For example, the minimum requirements for a buy trade on the EU Stocks CFD provided by LCG would be €6.91 (3454.7*0.1*10*0.20% = €6.91).
*All information collected from LCG as at 21 July 2017. Please refer to the LCG website for full terms and conditions.
The trading platforms offered by LCG offer access to a wide range of other markets and financial instruments, and as the company is fully regulated by the Financial Conduct Authority (FCA), clients can be confident that the company are subject to stringent operational and client money standards.
In conclusion, the EURO STOXX 50 is an established index representing the top blue chip companies in the Eurozone, and covering all sectors. For traders wishing to use leverage to increase their exposure to the index, CFDs are an appropriate product. It is, however, important to note that leverage can also magnify losses. FCA regulated brokers, such as LCG offer CFDs for a range of different indexes and other financial instruments.

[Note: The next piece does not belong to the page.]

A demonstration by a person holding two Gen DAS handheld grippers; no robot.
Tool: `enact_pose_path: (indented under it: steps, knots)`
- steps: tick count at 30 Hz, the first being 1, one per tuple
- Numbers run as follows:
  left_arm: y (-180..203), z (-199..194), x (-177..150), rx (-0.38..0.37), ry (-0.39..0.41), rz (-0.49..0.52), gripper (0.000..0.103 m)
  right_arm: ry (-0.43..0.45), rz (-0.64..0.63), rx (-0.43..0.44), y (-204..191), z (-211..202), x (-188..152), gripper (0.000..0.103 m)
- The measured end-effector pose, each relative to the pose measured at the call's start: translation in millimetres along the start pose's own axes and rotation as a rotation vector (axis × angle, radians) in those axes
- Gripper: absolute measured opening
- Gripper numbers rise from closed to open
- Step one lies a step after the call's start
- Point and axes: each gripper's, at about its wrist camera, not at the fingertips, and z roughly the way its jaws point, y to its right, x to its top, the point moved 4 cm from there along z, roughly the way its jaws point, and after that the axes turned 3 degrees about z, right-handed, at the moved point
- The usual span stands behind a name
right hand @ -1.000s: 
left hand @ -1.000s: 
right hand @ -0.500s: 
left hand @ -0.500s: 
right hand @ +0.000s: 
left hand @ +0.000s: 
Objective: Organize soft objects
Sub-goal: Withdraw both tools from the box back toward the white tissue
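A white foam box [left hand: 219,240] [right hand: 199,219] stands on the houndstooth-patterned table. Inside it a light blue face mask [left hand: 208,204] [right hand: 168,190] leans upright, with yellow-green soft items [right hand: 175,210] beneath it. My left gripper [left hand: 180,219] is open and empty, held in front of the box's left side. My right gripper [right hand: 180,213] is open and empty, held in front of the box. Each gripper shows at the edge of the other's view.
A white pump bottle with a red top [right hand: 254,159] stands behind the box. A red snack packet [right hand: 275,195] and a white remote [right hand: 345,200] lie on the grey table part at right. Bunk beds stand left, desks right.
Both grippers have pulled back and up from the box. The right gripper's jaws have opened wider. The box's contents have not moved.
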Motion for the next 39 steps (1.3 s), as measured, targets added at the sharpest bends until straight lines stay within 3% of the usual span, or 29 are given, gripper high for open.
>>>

Forex.com scored best in our review of the top brokers for trading the euro 50 , which takes into account 120+ factors across eight categories. Here are some areas where Forex.com scored highly in:
Forex.com offers one way to tradeForex . If you wanted to trade EURO50
The two most important categories in our rating system are the cost of trading and the broker’s trust score. To calculate a broker’s trust score, we take into account a range of factors, including their regulation history, years in business, liquidity provider etc.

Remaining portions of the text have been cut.